Alain is an iconic chef with decades in the business, several restaurants under his belt, and an eponymous restaurant group with its hand in everything from actual restaurant operations to consultancy to cooking schools and beyond. The name Alain Ducasse has become synonymous with fine dining.
He operates a number of restaurants including Alain Ducasse at The Dorchester which holds three stars (the top ranking) in the Michelin Guide.
Alain Ducasse was born in Orthez, but educated on a farm in Castel-Sarrazin in southwestern France. He began his culinary journey in 1972 with an apprenticeship at the Pavillon Landais restaurant in Soustons. From there, Ducasse sweated his way through the ranks of several French kitchens, eventually landing at Moulin de Mougins where he began playing with the contours of the Provençale cuisine for which he is now so very, very well known.
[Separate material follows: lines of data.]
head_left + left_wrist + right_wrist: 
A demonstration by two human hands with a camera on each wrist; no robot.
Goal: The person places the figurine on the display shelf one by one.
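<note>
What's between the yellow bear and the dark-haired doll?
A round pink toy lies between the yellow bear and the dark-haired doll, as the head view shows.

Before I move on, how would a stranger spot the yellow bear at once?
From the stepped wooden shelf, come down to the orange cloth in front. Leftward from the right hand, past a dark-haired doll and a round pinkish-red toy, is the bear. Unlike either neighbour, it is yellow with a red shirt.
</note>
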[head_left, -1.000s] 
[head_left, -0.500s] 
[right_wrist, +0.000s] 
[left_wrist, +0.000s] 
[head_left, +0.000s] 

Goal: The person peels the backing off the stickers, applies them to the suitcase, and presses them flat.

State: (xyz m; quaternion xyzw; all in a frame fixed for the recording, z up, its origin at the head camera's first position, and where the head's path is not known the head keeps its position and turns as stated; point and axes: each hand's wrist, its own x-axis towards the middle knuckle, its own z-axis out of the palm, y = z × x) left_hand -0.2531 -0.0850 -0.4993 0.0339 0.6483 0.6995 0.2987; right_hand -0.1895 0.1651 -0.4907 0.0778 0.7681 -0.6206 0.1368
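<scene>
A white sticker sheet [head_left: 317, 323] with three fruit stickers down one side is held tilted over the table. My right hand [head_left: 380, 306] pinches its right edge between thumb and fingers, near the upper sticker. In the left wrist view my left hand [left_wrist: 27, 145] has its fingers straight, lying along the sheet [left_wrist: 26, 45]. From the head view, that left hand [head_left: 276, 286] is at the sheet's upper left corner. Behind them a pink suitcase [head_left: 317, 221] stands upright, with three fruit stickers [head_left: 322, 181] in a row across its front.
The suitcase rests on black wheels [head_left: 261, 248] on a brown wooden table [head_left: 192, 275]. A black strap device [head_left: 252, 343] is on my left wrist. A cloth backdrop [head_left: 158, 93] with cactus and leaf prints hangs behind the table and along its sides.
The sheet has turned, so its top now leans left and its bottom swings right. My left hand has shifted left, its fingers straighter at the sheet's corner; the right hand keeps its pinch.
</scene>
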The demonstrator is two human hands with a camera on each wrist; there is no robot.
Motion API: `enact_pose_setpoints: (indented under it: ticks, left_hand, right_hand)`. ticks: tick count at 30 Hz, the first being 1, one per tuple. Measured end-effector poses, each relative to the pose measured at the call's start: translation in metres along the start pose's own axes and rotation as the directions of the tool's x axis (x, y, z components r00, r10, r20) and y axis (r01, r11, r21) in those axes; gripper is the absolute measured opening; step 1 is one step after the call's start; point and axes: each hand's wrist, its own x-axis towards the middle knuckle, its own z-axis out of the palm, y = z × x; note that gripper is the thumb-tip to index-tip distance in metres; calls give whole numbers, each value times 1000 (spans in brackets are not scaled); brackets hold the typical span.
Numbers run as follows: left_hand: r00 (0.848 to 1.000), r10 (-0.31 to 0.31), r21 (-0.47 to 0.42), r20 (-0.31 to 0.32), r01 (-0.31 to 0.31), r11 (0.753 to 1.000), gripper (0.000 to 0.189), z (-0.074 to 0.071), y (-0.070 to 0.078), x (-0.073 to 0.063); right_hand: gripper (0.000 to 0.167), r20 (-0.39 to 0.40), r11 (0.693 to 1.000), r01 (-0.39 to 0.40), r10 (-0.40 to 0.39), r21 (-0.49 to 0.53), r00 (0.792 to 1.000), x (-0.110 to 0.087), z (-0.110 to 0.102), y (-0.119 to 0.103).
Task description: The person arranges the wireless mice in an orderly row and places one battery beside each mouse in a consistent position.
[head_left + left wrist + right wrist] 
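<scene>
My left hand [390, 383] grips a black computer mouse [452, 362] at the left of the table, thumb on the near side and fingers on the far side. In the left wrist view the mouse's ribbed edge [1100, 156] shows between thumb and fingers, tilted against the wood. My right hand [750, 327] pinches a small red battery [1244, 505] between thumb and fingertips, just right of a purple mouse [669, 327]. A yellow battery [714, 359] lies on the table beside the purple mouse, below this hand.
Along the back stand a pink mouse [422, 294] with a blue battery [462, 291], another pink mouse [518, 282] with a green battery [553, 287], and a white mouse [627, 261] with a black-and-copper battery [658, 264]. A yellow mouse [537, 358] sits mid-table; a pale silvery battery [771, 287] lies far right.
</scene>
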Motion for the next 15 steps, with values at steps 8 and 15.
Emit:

Head chef positions followed, and soon enough Ducasse was earning his first Michelin stars as executive chef of La Terrasse in Juan-les-Pins in 1984. More stars would follow. As chef de cuisine for the Hôtel de Paris in Monte Carlo, Ducasse helped earn Louis XV three stars—making it the first hotel restaurant to earn three stars in the history of the guide.
Ducasse would maintain strong ties to the hotel world, opening his own inn in Provence in 1995 and opening his own restaurants in hotels from Paris to New York City’s own Essex House Hotel.
Alain Ducasse’s restaurants, cooking schools, cookbooks, and consulting activities had revenues of $15.9 million in 2002. Since that time, Ducasse has been expanding his reach. Alain Ducasse has also opened a cooking school for the general public in Paris and another for chefs (ADF), which also works for the European Space Agency to develop astronaut meals to be taken into space.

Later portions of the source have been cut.